# Capitaux 03: Full Pipeline Testing

**Purpose**: Test complete Capitaux pipeline (AZ + AZEC → Silver)

**Tests**:
1. Run AZCapitauxProcessor
2. Run AZECCapitauxProcessor  
3. Verify output datasets

---

In [None]:
import sys
from pathlib import Path

project_root = Path.cwd().parent.parent
sys.path.insert(0, str(project_root))
print(f"Project root: {project_root}")

In [None]:
from pyspark.sql import SparkSession
from azfr_fsspec_utils import fspath
import azfr_fsspec_abfs

azfr_fsspec_abfs.use()

spark = SparkSession.builder \
    .appName("Capitaux_Pipeline_Testing") \
    .getOrCreate()

print(f"✓ Spark {spark.version}")

## 1. Initialize Processors

In [None]:
from utils.loaders.config_loader import ConfigLoader
from utils.logger import PipelineLogger
from src.processors.capitaux_processors.az_capitaux_processor import AZCapitauxProcessor
from src.processors.capitaux_processors.azec_capitaux_processor import AZECCapitauxProcessor

config = ConfigLoader(str(project_root / "config" / "config.yml"))
logger = PipelineLogger("capitaux_test")

VISION = "202509"
print(f"Testing pipeline for vision: {VISION}")
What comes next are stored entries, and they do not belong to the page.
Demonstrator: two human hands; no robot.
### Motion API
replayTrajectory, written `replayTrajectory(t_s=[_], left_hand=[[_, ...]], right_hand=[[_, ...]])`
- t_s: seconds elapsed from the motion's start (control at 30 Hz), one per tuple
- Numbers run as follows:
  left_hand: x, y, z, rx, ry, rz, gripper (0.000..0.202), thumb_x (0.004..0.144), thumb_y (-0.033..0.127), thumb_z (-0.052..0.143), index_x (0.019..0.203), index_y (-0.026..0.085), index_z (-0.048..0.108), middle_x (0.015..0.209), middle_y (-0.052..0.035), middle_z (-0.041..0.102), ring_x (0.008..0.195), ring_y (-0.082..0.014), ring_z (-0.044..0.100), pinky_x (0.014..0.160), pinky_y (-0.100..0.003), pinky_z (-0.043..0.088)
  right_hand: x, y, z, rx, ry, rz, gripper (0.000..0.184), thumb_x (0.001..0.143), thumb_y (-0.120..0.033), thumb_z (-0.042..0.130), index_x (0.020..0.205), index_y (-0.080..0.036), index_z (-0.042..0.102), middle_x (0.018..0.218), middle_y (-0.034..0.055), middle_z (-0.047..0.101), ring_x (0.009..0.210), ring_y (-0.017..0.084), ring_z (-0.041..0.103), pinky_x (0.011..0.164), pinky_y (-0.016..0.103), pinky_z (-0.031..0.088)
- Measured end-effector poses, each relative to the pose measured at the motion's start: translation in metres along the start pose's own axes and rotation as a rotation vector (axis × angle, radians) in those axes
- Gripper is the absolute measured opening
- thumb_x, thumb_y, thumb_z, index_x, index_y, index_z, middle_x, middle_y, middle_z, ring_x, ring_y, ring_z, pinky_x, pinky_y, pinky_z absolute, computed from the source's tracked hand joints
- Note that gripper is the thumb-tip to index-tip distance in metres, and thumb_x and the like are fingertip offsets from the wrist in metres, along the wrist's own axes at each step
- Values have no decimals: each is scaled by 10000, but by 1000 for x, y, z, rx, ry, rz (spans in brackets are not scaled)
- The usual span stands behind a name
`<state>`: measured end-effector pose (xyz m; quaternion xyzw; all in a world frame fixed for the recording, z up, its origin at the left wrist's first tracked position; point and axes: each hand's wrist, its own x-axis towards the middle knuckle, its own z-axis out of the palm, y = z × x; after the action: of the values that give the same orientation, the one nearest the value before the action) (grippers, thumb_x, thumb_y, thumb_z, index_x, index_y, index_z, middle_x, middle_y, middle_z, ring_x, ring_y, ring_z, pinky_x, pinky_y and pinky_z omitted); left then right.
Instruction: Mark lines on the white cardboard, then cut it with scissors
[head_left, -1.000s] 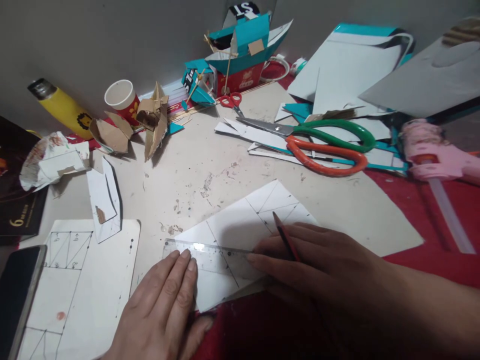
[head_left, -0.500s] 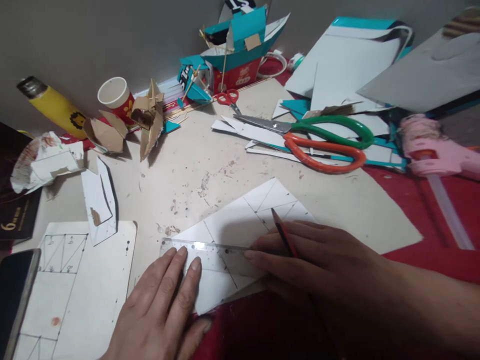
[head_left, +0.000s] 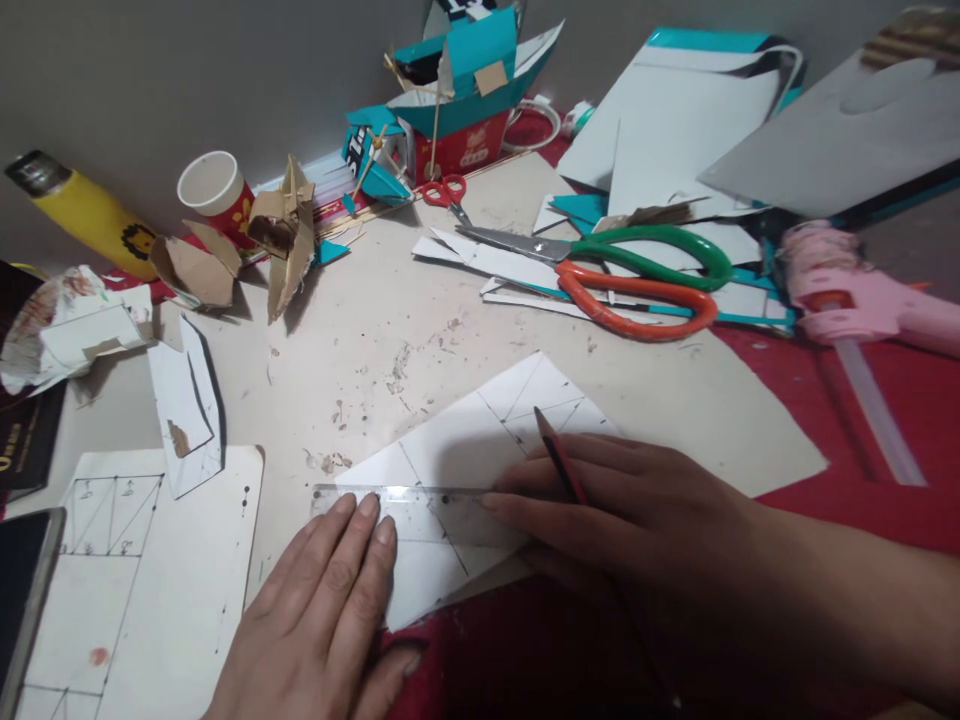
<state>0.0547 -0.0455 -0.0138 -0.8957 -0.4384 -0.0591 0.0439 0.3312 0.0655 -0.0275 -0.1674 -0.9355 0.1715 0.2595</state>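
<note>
A clear ruler [head_left: 429,522] lies across a white piece of card [head_left: 442,450] marked with pencil lines and triangles. My left hand [head_left: 322,600] rests flat on the ruler's left end, fingers stretched out. At the other end, the fingertips of my right hand [head_left: 637,510] touch the ruler. A dark red pencil [head_left: 559,452] sits between that hand's fingers, its point toward the upper part of the card. The right hand's lower fingers are in shadow. To the left, another white sheet [head_left: 187,590] carries similar drawn lines.
Large scissors with green and orange handles [head_left: 637,315] lie on card strips behind the hands. A pink glue gun [head_left: 832,290] is at right, a phone [head_left: 26,600] at lower left. Farther back stand a teal model boat [head_left: 480,110], a paper cup [head_left: 217,205] and a yellow bottle [head_left: 94,215].
The whole view has shifted slightly, so most things appear a little farther left. Both hands, the ruler and the pencil keep nearly the same places on the card.
</note>
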Motion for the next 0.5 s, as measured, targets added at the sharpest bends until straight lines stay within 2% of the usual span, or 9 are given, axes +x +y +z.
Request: replayTrajectory(t_s=[0.23,0.5], left_hand=[[1,0,-1,-2,-8,7,521,950,345,540,1353,15,521,1422,-187,527,1355,-334,411,1147,-403,250],[-3,2,3,-25,7,-35,550,945,339,542,1407,49,473,1470,-168,484,1407,-317,356,1175,-405,230]], right_hand=[[0,-2,0,-22,17,38,288,896,-116,587,1169,-199,551,1001,58,692,840,172,642,697,289,537],[1,0,-1,-42,0,17,258,917,-143,568,1164,-215,551,1025,67,706,858,191,649,698,316,549]])
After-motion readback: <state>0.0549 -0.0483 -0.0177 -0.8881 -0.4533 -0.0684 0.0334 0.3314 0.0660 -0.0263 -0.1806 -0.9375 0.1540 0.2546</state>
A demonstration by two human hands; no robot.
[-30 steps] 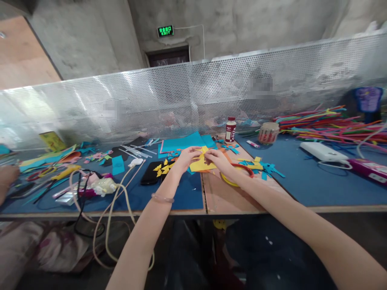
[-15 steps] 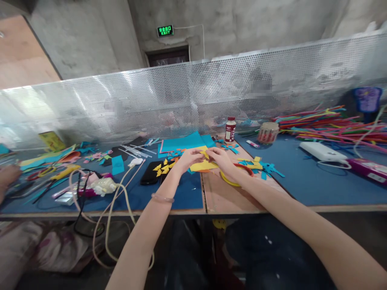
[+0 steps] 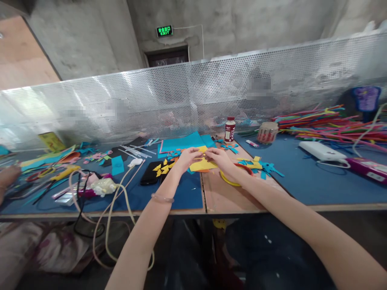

## 2. Run AZ Capitaux Processor

In [None]:
try:
    az_processor = AZCapitauxProcessor(spark, config, logger)
    
    # CORRECTED: Use read() + transform() pattern
    print("Step 1: Reading AZ bronze data...")
    df_az = az_processor.read(VISION)
    print(f"✓ Read: {df_az.count():,} rows")
    
    print("\nStep 2: Transforming AZ data...")
    df_az_transformed = az_processor.transform(df_az, VISION)
    print(f"✓ AZ Capitaux: {df_az_transformed.count():,} rows")
    
    # Show sample
    df_az_transformed.select('nopol', 'smp_100_ind', 'lci_100_ind').show(5)
    
except Exception as e:
    print(f"✗ AZ Processor error: {e}")
    import traceback
    traceback.print_exc()
    df_az_transformed = None

## 3. Run AZEC Capitaux Processor

In [None]:
try:
    azec_processor = AZECCapitauxProcessor(spark, config, logger)
    
    # CORRECTED: Use read() + transform() pattern
    print("Step 1: Reading AZEC bronze data...")
    df_azec = azec_processor.read(VISION)
    print(f"✓ Read CAPITXCU: {df_azec.count():,} rows")
    
    print("\nStep 2: Transforming AZEC data...")
    df_azec_transformed = azec_processor.transform(df_azec, VISION)
    print(f"✓ AZEC Capitaux: {df_azec_transformed.count():,} rows")
    
    # Show sample
    df_azec_transformed.select('nopol', 'cdprod', 'smp_100_ind', 'lci_100_ind').show(5)
    
except Exception as e:
    print(f"⚠ AZEC Processor (expected if CAPITXCU missing): {e}")
    df_azec_transformed = None

## 4. Verify Output Schemas

In [None]:
if df_az_transformed is not None:
    print("AZ Schema:")
    print(f"  Columns: {len(df_az_transformed.columns)}")
    print(f"  Capital columns: {[c for c in df_az_transformed.columns if '100' in c][:5]}")
    
if df_azec_transformed is not None:
    print("\nAZEC Schema:")
    print(f"  Columns: {len(df_azec_transformed.columns)}")
    print(f"  Capital columns: {[c for c in df_azec_transformed.columns if '100' in c][:5]}")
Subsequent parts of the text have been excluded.